Onboarding and reducing churn
The single biggest lever on SaaS profitability is churn, because acquiring a customer costs far more than keeping one. Most SaaS churn in GoHighLevel happens in the first 30 days, when a customer has paid but has not yet reached the point of getting value. A structured onboarding sequence — a welcome Workflow, a short setup checklist, a guided first-value action such as importing contacts or booking a test appointment — dramatically improves retention.
Build the onboarding into the snapshot itself so it triggers automatically on provisioning, rather than relying on you to remember. Track which accounts have completed setup and follow up with the ones that have gone quiet. A customer who reaches their first booking or first captured lead inside the first week is a customer who is still paying you in month twelve.
Common mistakes to avoid
- Selling before the snapshot is ready. Launching SaaS Mode with a thin or empty snapshot guarantees early churn, because customers log in and see nothing worth paying for.
- Skipping A2P 10DLC registration. If SMS registration is not completed, messages fail silently, and customers blame your platform rather than the carrier rules.
- Pricing below your real cost. Forgetting to factor the $497 platform fee and wholesale usage into your lowest tier means your Starter plan can quietly run at a loss.
- Over-aggressive rebilling. Marking SMS and AI up too steeply triggers billing complaints and erodes trust; a modest, unquestioned markup earns more over the life of the account.
- No onboarding sequence. Leaving new customers to work it out alone concentrates churn in the first month, exactly when it hurts most.
- Ignoring sub-account limits.

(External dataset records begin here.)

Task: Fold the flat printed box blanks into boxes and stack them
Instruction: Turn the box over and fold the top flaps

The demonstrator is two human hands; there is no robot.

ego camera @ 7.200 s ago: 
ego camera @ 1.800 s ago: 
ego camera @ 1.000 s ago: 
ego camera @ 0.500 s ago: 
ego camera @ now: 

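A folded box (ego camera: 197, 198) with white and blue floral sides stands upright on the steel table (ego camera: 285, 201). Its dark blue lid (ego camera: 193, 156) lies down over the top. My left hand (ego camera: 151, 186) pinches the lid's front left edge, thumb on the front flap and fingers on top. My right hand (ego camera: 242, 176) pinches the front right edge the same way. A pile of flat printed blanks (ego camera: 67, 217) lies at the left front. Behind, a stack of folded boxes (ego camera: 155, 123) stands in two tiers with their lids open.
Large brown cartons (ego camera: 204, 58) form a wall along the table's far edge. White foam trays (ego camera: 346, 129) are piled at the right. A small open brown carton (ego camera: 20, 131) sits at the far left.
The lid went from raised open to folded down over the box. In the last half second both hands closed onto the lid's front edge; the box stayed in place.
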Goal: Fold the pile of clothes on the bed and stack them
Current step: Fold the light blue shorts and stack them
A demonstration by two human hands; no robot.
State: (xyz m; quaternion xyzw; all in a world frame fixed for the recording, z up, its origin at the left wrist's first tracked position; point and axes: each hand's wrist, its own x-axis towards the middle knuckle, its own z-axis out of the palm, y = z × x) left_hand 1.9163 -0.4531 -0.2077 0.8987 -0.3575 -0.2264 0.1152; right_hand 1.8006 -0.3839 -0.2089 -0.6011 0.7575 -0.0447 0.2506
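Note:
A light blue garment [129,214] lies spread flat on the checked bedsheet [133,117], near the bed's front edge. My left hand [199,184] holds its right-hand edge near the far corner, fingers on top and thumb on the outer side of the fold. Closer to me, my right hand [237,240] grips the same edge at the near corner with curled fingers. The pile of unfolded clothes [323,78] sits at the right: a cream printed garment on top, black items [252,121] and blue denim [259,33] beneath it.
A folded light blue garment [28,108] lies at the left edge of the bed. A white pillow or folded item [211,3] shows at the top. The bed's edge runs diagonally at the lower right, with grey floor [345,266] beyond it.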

Scaling past your plan's included sub-account allocation without planning for the extra cost eats into the margin you set out to protect.
If you want a done-with-you SaaS Mode setup — snapshots, rebilling and pricing configured properly — book a strategy call with the HL Growth Partner team.
Frequently asked questions
Do I need the $497 agency plan to use SaaS Mode?
Yes. SaaS Mode is only available on GoHighLevel's $497 per month agency tier. The $97 starter plan does not include it, so if you are on the entry plan you will need to upgrade before the SaaS Mode configuration options become visible in your agency settings.
What is the difference between rebilling and a SaaS plan price?
They are two separate revenue streams. The SaaS plan price is the fixed monthly subscription your customer pays for platform access, charged through your Stripe account. Rebilling is the markup you add to usage-based services like SMS, calls, email and Conversation AI, which is drawn from the customer's prepaid wallet as they consume it. Most agencies earn from both.
Do my customers get billed by GoHighLevel or by me?
By you. Once SaaS Mode is connected to your Stripe account, customers who sign up through your plans are billed directly by your agency. GoHighLevel continues to charge your agency its flat platform fee separately, and your margin is the difference between what you collect from customers and what you pay GoHighLevel.
How important is the snapshot to a SaaS offer?
It is the most important single element. The snapshot is what loads into every new sub-account on signup, so it is effectively the product your customer is buying. A well-built, niche-specific snapshot with working Workflows and automation delivers value on day one and is the strongest defence against early churn. A thin snapshot almost always leads to cancellations.
What is A2P 10DLC registration and do I need it?
A2P 10DLC is the registration process carriers require for business SMS sent over standard ten-digit local numbers. If your sub-accounts will send SMS through Twilio, you need to complete this registration so messages deliver reliably. Skipping it causes messages to fail or be filtered, which customers usually mistake for a fault in your platform.